## WHAT YOU SHOULD DO
Repeat exactly, and only, the lines below starting at the line that contains "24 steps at" and ending at the line that contains "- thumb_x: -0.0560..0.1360", inclusive of both.

(Records contained in a dataset)
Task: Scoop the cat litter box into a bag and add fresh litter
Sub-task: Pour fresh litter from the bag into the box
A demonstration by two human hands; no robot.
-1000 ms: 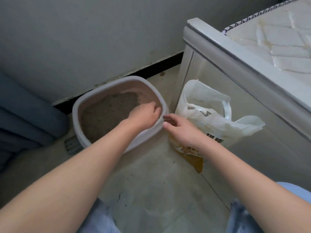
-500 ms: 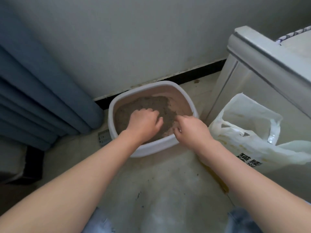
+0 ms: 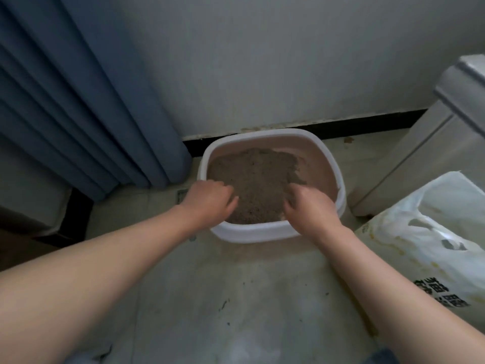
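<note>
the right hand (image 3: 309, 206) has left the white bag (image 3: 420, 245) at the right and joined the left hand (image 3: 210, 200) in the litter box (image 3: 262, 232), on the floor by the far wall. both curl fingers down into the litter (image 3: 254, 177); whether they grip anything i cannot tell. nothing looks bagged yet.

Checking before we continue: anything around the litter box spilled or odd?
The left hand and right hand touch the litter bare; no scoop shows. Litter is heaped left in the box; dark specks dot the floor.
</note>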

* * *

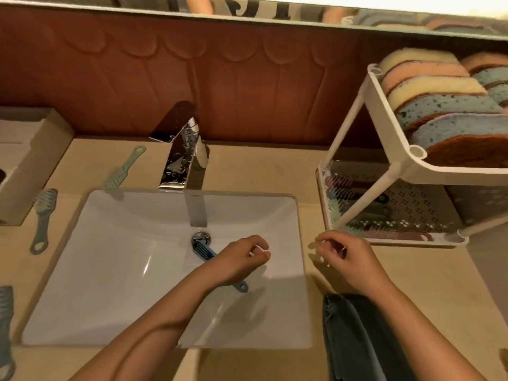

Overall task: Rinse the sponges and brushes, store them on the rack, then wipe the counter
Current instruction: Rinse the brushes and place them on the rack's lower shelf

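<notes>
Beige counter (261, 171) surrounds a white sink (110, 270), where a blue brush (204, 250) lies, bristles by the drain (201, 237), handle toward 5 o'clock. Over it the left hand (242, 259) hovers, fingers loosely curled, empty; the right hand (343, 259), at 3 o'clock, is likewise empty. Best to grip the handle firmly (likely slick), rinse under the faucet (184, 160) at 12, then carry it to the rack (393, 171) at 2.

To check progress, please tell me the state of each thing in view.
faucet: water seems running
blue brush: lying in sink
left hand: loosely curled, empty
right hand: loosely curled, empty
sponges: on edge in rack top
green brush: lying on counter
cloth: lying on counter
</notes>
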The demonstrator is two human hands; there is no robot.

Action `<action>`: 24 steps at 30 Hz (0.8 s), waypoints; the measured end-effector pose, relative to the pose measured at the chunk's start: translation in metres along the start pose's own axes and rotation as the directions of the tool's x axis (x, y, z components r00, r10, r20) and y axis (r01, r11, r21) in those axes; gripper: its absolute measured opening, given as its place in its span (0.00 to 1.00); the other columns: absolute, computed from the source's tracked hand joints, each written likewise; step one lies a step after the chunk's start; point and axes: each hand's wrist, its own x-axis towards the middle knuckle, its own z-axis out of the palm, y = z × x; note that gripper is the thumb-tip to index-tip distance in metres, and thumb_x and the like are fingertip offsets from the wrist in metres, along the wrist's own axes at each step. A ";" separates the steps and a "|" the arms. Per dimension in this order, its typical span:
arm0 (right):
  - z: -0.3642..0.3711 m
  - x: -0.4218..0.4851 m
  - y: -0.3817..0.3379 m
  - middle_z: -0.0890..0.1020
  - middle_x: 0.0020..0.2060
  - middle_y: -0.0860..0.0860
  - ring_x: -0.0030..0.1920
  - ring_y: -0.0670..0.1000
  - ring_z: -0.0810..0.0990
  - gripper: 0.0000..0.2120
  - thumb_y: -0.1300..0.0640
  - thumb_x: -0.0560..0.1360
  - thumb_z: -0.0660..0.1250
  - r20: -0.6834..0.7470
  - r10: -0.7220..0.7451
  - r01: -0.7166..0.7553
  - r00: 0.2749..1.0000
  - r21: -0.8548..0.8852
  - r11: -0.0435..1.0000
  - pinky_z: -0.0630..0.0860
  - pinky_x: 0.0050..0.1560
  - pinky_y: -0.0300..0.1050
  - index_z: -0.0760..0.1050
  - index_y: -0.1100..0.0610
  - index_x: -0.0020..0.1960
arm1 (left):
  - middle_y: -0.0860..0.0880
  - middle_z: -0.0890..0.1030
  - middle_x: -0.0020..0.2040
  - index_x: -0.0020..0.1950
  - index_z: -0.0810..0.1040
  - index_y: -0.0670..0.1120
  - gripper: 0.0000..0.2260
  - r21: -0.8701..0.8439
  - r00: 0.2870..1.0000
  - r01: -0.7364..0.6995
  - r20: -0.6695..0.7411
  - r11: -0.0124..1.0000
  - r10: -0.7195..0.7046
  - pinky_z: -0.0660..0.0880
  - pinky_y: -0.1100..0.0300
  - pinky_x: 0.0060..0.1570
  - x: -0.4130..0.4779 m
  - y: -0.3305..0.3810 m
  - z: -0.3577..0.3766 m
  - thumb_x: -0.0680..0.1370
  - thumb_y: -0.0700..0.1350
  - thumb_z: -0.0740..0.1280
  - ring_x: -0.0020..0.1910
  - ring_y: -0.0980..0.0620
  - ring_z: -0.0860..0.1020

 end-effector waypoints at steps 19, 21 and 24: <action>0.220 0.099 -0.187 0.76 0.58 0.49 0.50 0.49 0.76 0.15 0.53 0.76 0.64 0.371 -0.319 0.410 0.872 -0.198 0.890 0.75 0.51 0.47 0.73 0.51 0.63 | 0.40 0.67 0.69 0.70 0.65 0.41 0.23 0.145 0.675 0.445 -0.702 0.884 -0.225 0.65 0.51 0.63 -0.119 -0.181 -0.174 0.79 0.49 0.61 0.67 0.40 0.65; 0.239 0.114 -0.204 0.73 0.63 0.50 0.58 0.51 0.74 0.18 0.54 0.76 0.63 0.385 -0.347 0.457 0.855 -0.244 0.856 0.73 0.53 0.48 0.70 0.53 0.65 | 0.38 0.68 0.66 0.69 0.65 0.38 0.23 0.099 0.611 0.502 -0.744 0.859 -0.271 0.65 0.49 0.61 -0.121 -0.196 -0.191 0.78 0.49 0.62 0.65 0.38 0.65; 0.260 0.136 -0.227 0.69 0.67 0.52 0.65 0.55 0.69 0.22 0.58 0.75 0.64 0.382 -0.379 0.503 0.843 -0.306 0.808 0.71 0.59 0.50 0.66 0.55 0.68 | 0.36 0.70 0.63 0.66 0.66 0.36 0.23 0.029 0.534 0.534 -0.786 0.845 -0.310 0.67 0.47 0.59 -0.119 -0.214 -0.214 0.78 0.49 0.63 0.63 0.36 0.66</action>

## RESPONSE TO THIS TASK
Action `<action>`: 24 steps at 30 Hz (0.8 s), waypoints; the measured end-effector pose, relative to the pose measured at the chunk's start: translation in metres along the start pose's own axes and rotation as the directions of the tool's x axis (x, y, z components r00, r10, r20) and y axis (r01, r11, r21) in those axes; gripper: its absolute measured opening, given as its place in its span (0.00 to 1.00); the other columns: absolute, computed from the source's tracked hand joints, each written likewise; step one lies a step after the chunk's start; point and axes: each hand's wrist, its own x-axis towards the middle knuckle, its own z-axis out of the palm, y = z × x; note that gripper is the thumb-tip to index-tip distance in metres, and thumb_x and the like are fingertip offsets from the wrist in metres, along the wrist's own axes at each step. A ";" separates the steps and a "|" the arms. Per dimension in this order, its typical span:
arm0 (right):
  - z: -0.3642..0.3711 m
  - x: -0.4218..0.4851 m
  - y: -0.3817..0.3379 m
  - middle_z: -0.0890..0.1020
  - middle_x: 0.0020..0.2060
  - middle_y: -0.0860..0.0860
  - ring_x: -0.0030..0.1920
  - ring_y: -0.0670..0.1000
  - ring_z: -0.0810..0.0990
  - gripper: 0.0000..0.2120
  - thumb_y: -0.1300..0.0640
  - thumb_x: -0.0560..0.1360

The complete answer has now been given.